▸ SUPPLIED MATERIAL
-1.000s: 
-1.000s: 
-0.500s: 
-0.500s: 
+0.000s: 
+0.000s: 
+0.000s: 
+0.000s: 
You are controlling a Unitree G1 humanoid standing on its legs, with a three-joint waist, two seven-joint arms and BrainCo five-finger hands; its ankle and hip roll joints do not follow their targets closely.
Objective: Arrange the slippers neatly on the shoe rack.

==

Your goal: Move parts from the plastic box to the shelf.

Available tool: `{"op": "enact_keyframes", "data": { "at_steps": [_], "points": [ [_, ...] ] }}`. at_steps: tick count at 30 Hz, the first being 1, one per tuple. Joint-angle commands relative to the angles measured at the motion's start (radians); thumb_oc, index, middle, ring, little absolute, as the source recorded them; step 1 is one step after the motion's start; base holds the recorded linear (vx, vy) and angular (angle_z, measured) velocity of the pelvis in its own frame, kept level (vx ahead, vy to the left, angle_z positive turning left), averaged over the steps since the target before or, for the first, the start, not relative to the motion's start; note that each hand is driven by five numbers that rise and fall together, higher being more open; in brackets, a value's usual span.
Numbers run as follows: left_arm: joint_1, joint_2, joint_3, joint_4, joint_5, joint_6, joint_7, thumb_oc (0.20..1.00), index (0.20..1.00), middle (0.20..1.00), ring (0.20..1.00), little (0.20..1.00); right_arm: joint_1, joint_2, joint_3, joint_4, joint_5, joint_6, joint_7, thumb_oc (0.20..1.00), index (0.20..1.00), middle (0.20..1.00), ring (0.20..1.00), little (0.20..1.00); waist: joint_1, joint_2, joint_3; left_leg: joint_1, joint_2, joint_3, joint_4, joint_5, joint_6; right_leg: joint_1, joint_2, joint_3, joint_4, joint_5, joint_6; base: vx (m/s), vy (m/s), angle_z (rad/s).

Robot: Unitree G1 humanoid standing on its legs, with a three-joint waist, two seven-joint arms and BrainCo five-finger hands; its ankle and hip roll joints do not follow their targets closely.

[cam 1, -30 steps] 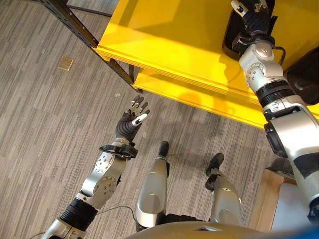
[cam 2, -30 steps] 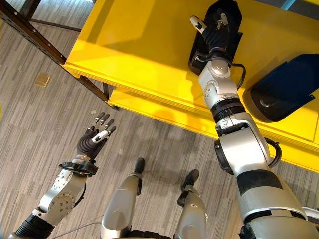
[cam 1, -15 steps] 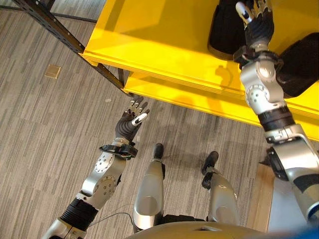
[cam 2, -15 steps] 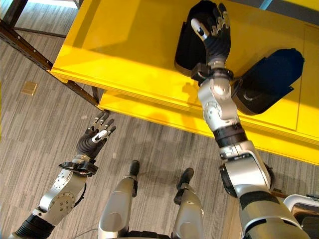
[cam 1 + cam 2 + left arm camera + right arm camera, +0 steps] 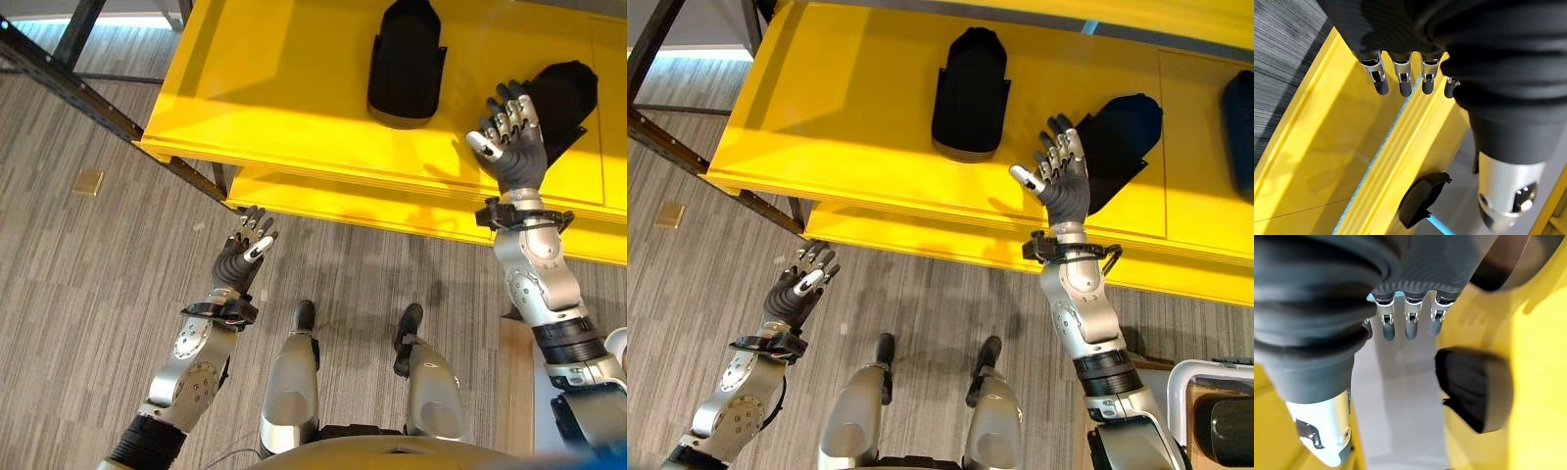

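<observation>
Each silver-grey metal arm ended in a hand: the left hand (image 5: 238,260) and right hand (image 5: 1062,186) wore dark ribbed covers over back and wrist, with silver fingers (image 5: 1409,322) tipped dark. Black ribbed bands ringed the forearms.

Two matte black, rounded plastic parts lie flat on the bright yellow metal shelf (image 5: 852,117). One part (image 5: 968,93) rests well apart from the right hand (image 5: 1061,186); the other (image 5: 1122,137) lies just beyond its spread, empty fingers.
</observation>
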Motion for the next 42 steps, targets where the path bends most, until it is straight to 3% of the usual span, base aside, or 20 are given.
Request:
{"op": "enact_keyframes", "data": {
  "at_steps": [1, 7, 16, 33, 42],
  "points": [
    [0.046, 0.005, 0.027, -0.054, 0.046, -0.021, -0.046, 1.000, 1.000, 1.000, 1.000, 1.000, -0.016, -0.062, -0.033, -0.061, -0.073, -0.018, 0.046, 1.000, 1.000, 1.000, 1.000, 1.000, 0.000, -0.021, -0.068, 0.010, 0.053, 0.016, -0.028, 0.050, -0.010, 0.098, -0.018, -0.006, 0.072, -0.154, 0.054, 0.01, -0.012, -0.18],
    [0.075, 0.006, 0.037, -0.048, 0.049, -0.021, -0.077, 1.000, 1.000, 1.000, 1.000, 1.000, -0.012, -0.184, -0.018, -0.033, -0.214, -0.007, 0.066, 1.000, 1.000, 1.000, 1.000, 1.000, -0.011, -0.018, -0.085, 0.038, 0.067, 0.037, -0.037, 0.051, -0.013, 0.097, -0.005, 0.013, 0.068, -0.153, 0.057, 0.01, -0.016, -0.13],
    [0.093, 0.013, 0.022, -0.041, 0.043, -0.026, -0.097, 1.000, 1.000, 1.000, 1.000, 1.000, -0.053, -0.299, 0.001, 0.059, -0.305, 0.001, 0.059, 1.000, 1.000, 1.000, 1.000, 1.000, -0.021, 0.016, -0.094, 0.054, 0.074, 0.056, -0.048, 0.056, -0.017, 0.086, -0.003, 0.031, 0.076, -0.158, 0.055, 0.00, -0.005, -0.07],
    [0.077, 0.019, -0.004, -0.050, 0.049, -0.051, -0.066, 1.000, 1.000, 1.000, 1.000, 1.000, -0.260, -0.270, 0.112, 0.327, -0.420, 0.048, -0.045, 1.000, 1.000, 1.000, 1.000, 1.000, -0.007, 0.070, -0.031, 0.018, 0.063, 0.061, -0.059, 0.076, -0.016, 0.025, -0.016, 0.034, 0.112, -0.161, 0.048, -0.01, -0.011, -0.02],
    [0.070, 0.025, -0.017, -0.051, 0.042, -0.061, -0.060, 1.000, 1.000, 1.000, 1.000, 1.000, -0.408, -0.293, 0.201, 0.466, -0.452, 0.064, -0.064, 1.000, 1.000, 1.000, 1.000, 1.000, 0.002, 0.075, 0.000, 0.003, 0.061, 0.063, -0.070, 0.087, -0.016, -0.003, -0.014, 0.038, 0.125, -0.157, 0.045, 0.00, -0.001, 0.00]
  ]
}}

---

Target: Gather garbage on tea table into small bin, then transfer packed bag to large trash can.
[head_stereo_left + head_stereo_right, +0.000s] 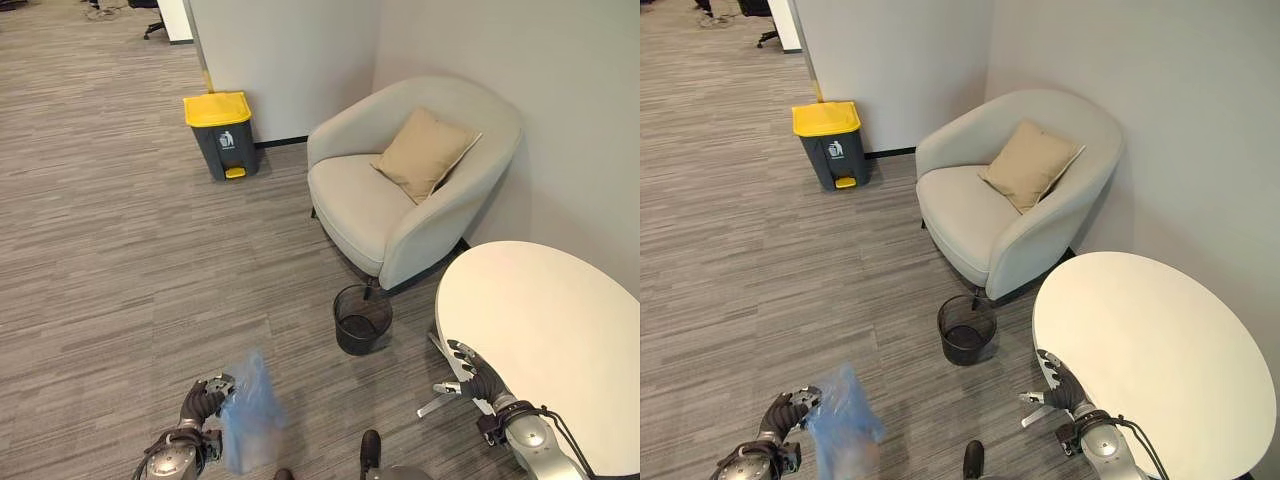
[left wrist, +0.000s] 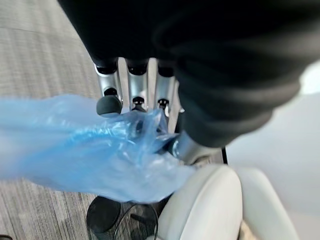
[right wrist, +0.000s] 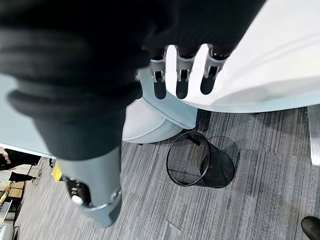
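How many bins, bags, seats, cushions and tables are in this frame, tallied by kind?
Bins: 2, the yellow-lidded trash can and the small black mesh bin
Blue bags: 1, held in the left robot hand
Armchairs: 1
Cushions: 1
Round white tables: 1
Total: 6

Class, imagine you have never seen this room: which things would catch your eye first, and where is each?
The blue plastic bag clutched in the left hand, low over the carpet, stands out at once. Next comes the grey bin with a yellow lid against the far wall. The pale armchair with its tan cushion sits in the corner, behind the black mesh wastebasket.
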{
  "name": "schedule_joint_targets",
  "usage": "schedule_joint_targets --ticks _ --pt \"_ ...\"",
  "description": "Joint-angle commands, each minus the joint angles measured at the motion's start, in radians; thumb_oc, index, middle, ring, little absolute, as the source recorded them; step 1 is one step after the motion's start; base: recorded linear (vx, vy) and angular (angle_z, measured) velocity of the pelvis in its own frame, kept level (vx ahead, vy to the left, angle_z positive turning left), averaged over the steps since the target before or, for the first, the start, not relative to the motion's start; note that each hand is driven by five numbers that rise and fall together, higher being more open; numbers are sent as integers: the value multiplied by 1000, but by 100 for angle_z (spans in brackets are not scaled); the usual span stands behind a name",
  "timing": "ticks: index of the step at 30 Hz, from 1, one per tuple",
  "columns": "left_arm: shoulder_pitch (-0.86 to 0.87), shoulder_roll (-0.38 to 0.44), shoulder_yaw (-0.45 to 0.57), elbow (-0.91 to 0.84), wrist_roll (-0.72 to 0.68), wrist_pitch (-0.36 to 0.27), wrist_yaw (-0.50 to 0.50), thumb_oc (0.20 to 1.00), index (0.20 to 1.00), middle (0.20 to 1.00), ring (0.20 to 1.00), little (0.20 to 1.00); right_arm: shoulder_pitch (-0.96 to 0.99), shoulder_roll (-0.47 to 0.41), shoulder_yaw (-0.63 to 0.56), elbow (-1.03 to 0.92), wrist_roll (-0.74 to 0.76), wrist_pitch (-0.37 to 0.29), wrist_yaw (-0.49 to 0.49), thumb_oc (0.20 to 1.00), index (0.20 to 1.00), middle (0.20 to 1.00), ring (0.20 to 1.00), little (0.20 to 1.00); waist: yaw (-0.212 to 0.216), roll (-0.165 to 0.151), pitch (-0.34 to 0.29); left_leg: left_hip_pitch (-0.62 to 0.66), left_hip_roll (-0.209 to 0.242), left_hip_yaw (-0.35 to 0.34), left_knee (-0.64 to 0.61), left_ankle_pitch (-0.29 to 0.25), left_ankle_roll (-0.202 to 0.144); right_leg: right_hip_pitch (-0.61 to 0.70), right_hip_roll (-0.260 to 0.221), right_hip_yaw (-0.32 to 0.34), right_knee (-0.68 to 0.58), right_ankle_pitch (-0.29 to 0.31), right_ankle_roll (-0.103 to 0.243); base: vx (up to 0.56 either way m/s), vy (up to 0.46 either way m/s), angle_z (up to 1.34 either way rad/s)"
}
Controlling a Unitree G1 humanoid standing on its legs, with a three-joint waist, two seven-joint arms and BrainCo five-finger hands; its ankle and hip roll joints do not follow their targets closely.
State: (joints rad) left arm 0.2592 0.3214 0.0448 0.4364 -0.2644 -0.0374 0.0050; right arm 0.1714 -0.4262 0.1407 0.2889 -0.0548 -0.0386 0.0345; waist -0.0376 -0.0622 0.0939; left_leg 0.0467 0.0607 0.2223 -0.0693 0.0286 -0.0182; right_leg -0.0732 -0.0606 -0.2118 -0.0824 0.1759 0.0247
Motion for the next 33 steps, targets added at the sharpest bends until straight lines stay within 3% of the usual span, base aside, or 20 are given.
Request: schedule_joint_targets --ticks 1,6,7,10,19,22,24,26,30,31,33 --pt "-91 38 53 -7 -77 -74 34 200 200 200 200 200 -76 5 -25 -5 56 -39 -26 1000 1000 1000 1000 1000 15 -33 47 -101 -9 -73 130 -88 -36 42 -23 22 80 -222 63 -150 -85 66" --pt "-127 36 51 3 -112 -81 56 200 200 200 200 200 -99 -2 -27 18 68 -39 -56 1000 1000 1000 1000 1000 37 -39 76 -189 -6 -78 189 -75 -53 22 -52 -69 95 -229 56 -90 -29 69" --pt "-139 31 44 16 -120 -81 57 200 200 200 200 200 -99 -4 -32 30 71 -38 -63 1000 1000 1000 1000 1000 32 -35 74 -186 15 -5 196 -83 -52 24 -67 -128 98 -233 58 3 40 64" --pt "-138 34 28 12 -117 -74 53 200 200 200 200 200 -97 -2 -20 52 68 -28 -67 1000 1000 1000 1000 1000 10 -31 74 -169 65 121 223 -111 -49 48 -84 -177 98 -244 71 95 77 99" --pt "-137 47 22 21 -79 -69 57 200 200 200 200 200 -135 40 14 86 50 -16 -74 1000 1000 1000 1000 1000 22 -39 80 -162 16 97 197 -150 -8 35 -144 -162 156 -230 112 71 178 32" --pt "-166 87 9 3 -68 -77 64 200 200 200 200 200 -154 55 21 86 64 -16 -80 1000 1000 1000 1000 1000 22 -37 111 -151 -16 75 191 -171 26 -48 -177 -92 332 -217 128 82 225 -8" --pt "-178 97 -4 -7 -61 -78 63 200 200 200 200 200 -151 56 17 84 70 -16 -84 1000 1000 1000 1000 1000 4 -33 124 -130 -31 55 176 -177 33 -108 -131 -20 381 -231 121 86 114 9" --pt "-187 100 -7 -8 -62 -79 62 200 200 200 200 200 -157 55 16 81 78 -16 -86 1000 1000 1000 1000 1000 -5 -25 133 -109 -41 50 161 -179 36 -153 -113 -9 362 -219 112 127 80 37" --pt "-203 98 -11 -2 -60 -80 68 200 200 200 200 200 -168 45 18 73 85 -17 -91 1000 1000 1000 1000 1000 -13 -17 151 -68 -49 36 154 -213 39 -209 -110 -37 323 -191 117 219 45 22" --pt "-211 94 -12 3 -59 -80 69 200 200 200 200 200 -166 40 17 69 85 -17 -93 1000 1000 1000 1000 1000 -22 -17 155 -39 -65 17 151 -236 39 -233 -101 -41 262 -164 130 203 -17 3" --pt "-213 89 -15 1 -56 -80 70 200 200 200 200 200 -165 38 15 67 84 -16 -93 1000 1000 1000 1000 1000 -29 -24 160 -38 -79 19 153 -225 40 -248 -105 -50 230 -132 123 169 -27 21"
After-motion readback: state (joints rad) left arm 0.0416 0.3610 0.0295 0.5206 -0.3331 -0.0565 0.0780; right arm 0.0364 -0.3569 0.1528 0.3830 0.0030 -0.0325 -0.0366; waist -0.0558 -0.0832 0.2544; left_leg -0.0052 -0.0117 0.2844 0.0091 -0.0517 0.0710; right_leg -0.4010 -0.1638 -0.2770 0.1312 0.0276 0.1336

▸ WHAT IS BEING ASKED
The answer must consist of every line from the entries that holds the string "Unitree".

▸ WRITTEN REPLY
You are controlling a Unitree G1 humanoid standing on its legs, with a three-joint waist, two seven-joint arms and BrainCo five-finger hands; its ankle and hip roll joints do not follow their targets closely.
Robot: Unitree G1 humanoid standing on its legs, with a three-joint waist, two seven-joint arms and BrainCo five-finger hands; its ankle and hip roll joints do not follow their targets closely.
Controlling a Unitree G1 humanoid standing on its legs, with a three-joint waist, two seven-joint arms and BrainCo five-finger hands; its ankle and hip roll joints do not follow their targets closely.

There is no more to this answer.